[Dataset excerpts]
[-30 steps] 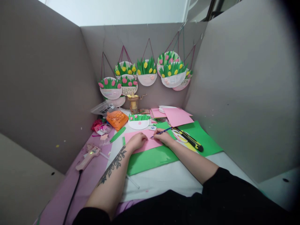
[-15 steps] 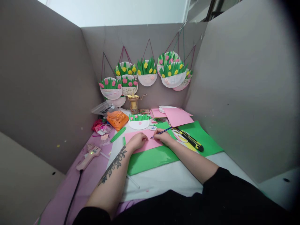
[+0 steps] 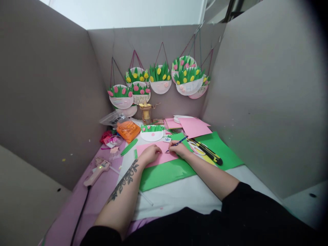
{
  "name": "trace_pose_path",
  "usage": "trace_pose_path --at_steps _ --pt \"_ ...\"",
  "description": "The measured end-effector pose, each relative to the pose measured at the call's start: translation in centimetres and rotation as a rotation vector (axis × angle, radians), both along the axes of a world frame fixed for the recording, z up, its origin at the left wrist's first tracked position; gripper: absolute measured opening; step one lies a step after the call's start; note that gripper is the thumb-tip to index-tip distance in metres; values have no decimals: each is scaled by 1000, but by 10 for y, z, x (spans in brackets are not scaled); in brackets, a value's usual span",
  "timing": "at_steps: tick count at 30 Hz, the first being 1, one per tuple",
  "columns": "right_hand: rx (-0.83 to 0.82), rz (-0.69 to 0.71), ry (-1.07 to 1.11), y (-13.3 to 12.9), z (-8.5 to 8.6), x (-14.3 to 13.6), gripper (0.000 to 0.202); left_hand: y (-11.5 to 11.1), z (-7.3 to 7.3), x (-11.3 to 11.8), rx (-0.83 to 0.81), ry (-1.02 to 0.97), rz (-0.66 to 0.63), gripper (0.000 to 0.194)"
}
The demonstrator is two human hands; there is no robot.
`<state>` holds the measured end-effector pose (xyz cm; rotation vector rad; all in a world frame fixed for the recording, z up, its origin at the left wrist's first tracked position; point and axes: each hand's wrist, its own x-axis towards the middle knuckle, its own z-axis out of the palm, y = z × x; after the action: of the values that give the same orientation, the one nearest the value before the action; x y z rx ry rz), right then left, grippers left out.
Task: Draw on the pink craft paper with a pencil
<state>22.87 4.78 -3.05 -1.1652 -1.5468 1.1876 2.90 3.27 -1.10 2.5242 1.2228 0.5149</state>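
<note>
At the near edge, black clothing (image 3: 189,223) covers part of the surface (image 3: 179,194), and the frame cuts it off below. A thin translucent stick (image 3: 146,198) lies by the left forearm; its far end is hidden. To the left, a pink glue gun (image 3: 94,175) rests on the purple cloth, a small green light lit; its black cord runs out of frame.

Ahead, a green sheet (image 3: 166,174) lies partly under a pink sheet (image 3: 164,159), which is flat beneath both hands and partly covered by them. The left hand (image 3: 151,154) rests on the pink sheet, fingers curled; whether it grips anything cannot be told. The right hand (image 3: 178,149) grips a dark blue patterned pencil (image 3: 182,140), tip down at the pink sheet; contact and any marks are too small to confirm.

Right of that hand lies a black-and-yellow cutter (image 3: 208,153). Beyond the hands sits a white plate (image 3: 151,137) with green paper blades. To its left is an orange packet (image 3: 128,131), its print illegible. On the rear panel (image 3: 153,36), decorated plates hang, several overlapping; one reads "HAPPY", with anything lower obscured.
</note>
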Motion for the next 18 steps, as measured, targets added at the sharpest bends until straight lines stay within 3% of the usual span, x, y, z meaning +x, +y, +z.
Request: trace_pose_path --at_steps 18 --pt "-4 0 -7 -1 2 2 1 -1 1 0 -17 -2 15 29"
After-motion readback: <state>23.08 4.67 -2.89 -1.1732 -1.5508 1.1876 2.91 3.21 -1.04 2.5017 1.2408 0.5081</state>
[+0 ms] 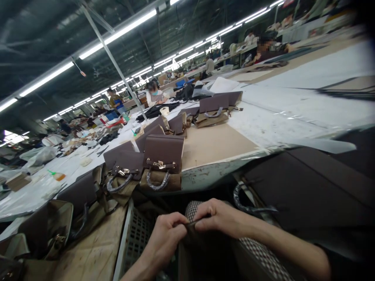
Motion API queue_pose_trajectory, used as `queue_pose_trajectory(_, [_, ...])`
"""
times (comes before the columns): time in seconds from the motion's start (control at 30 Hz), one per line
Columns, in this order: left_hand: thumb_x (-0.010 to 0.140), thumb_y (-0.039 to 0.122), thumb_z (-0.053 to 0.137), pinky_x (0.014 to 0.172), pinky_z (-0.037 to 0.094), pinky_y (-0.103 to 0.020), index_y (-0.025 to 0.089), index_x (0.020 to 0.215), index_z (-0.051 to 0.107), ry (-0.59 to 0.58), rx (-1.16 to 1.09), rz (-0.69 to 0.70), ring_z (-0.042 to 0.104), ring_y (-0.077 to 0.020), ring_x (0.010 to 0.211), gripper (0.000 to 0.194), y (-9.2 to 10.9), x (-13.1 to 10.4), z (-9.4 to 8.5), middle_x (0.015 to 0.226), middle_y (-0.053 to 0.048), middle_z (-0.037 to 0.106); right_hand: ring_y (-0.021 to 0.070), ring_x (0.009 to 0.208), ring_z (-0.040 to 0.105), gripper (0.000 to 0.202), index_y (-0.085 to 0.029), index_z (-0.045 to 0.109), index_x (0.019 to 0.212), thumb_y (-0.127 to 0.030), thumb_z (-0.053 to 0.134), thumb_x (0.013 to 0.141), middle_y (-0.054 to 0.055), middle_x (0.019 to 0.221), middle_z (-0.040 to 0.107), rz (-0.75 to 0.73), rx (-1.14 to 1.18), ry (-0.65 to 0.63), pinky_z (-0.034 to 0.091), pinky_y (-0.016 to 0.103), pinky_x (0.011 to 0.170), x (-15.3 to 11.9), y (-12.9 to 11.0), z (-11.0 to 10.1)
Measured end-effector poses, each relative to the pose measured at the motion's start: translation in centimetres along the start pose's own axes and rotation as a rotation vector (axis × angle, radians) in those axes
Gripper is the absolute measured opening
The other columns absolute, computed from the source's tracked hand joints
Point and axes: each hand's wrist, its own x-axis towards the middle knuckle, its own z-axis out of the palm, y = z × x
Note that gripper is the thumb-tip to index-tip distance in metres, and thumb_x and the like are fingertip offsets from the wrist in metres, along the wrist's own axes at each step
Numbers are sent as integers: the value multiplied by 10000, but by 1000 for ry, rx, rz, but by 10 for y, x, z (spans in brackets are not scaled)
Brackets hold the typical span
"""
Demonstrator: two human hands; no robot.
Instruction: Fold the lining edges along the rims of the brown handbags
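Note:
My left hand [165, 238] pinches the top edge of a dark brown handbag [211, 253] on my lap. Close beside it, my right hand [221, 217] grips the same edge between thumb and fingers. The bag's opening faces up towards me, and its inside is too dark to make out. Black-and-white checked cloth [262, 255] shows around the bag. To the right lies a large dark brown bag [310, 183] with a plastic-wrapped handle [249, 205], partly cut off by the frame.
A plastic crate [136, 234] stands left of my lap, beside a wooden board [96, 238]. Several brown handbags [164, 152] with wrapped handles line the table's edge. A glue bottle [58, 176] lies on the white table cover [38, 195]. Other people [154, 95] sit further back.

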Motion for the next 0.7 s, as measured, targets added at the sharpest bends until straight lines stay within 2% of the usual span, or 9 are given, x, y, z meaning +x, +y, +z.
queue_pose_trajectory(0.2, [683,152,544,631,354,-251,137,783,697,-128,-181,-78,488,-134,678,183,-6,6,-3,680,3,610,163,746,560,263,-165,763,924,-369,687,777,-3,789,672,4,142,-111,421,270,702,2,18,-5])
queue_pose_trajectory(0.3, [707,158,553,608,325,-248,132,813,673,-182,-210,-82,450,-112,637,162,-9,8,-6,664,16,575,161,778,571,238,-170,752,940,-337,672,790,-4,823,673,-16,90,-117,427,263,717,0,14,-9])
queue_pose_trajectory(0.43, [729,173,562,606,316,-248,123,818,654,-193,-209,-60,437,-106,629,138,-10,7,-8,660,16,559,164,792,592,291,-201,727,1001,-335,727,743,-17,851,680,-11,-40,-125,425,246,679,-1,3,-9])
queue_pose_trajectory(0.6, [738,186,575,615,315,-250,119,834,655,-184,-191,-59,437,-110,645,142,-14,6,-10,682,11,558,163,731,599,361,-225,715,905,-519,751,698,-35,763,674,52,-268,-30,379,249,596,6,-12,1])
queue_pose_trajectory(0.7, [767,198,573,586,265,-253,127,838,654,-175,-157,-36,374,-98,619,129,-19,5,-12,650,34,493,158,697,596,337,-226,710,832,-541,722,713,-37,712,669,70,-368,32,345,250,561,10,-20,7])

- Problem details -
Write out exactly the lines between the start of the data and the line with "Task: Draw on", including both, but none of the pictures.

- The completed task -
[-30 steps] 
[-15 steps] 
[+0 steps] 
{
  "name": "trace_pose_path",
  "usage": "trace_pose_path --at_steps _ --pt \"_ ...\"",
  "description": "The measured end-effector pose, each relative to the pose measured at the call's start: translation in centimetres and rotation as a rotation vector (axis × angle, radians), both along the axes of a world frame fixed for the recording, z up, its origin at the left wrist's first tracked position; gripper: absolute measured opening; step one lies a step after the call's start; note that gripper is the thumb-tip to index-tip distance in metres; values have no decimals: each is scaled by 1000, but by 10 for y, z, x (spans in brackets are not scaled); in brackets, a value's usual span",
  "timing": "at_steps: tick count at 30 Hz, the first being 1, one per tuple",
  "columns": "right_hand: rx (-0.83 to 0.82), rz (-0.69 to 0.71), ry (-1.07 to 1.11), y (-13.3 to 12.9), z (-8.5 to 8.6), x (-14.3 to 13.6), gripper (0.000 to 0.202); left_hand: y (-11.5 to 11.1), z (-7.3 to 7.3), x (-11.3 to 11.8), rx (-0.83 to 0.81), ry (-1.02 to 0.97), rz (-0.66 to 0.63), gripper (0.000 to 0.194)"
}
The demonstrator is two human hands; there is no robot.
`<state>` holds the measured end-effector pose (xyz cm; rotation vector rad; all in a world frame fixed for the recording, z up, its origin at the left wrist's first tracked position; point and axes: each hand's wrist, its own x-axis towards the middle knuckle, its own z-axis out of the palm, y = z × x; after the action: of the values that give the same orientation, the one nearest the value before the action; x y z rx ry rz), right then left, grippers left out.
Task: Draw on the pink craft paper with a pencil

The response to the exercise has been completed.